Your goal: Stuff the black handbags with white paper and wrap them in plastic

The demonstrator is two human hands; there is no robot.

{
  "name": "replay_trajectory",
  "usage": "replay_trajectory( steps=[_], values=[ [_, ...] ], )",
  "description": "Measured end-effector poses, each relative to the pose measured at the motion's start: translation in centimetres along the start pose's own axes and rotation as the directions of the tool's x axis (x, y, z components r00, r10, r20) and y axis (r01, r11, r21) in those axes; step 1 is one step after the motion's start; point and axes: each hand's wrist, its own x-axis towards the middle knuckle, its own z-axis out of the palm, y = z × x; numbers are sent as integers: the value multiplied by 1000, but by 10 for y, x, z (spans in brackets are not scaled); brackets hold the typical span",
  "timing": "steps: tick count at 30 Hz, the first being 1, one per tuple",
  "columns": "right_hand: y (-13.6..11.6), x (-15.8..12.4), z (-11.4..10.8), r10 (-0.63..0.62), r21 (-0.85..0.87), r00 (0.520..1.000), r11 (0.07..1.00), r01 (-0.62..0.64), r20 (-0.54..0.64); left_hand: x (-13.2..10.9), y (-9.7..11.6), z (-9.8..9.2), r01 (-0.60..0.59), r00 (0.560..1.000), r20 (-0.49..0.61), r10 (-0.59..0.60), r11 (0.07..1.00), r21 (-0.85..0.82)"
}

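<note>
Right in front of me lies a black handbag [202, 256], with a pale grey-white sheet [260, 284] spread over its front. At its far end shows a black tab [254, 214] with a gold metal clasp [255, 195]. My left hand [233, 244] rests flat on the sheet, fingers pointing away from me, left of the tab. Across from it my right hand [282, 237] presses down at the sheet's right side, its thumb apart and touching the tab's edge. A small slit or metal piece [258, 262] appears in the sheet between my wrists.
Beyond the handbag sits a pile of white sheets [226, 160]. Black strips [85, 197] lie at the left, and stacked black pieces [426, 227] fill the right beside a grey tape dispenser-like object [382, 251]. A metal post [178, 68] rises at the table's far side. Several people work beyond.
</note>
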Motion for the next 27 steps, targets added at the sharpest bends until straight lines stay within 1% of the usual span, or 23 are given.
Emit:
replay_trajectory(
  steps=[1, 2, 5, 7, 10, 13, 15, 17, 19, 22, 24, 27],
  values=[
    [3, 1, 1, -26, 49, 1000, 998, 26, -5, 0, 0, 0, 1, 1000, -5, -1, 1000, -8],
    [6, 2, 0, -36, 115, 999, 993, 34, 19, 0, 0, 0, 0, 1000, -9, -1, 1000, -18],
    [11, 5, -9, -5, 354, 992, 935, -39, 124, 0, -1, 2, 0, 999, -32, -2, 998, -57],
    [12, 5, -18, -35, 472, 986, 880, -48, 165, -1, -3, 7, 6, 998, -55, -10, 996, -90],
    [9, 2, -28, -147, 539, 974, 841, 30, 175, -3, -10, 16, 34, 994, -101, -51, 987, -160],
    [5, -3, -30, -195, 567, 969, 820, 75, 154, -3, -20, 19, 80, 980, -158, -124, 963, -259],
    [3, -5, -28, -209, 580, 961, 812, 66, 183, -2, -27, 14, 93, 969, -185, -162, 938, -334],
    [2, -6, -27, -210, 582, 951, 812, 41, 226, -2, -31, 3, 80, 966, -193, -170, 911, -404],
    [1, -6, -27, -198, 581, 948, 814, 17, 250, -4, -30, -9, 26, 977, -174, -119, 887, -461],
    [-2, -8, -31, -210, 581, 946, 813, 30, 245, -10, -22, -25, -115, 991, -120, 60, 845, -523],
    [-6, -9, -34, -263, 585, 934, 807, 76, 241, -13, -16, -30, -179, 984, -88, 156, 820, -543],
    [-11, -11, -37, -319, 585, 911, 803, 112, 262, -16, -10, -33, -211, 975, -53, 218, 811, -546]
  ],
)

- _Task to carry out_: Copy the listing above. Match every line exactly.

- _Solution to this task_:
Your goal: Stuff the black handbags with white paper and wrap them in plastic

The demonstrator is two human hands; there is no robot.

{
  "name": "replay_trajectory",
  "usage": "replay_trajectory( steps=[_], values=[ [_, ...] ], )",
  "description": "Measured end-effector poses, each relative to the pose measured at the motion's start: translation in centimetres along the start pose's own axes and rotation as the directions of the tool's x axis (x, y, z components r00, r10, r20) and y axis (r01, r11, r21) in those axes; step 1 is one step after the motion's start; point and axes: each hand's wrist, its own x-axis towards the middle knuckle, its own z-axis out of the palm, y = z × x; numbers are sent as integers: the value multiplied by 1000, but by 10 for y, x, z (spans in brackets are not scaled); brackets hold the typical span",
  "timing": "steps: tick count at 30 Hz, the first being 1, one per tuple",
  "columns": "right_hand: y (-13.6..11.6), x (-15.8..12.4), z (-11.4..10.8), r10 (-0.63..0.62), r21 (-0.85..0.87), r00 (0.520..1.000), r11 (0.07..1.00), r01 (-0.62..0.64), r20 (-0.54..0.64); left_hand: x (-13.2..10.9), y (-9.7..11.6), z (-9.8..9.2), r01 (-0.60..0.59), r00 (0.560..1.000), r20 (-0.49..0.61), r10 (-0.59..0.60), r11 (0.07..1.00), r21 (-0.85..0.82)"
}

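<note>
Right in front of me lies a black handbag [202, 256], with a pale grey-white sheet [260, 284] spread over its front. At its far end shows a black tab [254, 214] with a gold metal clasp [255, 195]. My left hand [233, 244] rests flat on the sheet, fingers pointing away from me, left of the tab. Across from it my right hand [282, 237] presses down at the sheet's right side, its thumb apart and touching the tab's edge. A small slit or metal piece [258, 262] appears in the sheet between my wrists.
Beyond the handbag sits a pile of white sheets [226, 160]. Black strips [85, 197] lie at the left, and stacked black pieces [426, 227] fill the right beside a grey tape dispenser-like object [382, 251]. A metal post [178, 68] rises at the table's far side. Several people work beyond.
</note>
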Motion for the next 27 steps, targets added at the sharpest bends until straight lines stay within 1% of the usual span, or 23 are given.
Emit:
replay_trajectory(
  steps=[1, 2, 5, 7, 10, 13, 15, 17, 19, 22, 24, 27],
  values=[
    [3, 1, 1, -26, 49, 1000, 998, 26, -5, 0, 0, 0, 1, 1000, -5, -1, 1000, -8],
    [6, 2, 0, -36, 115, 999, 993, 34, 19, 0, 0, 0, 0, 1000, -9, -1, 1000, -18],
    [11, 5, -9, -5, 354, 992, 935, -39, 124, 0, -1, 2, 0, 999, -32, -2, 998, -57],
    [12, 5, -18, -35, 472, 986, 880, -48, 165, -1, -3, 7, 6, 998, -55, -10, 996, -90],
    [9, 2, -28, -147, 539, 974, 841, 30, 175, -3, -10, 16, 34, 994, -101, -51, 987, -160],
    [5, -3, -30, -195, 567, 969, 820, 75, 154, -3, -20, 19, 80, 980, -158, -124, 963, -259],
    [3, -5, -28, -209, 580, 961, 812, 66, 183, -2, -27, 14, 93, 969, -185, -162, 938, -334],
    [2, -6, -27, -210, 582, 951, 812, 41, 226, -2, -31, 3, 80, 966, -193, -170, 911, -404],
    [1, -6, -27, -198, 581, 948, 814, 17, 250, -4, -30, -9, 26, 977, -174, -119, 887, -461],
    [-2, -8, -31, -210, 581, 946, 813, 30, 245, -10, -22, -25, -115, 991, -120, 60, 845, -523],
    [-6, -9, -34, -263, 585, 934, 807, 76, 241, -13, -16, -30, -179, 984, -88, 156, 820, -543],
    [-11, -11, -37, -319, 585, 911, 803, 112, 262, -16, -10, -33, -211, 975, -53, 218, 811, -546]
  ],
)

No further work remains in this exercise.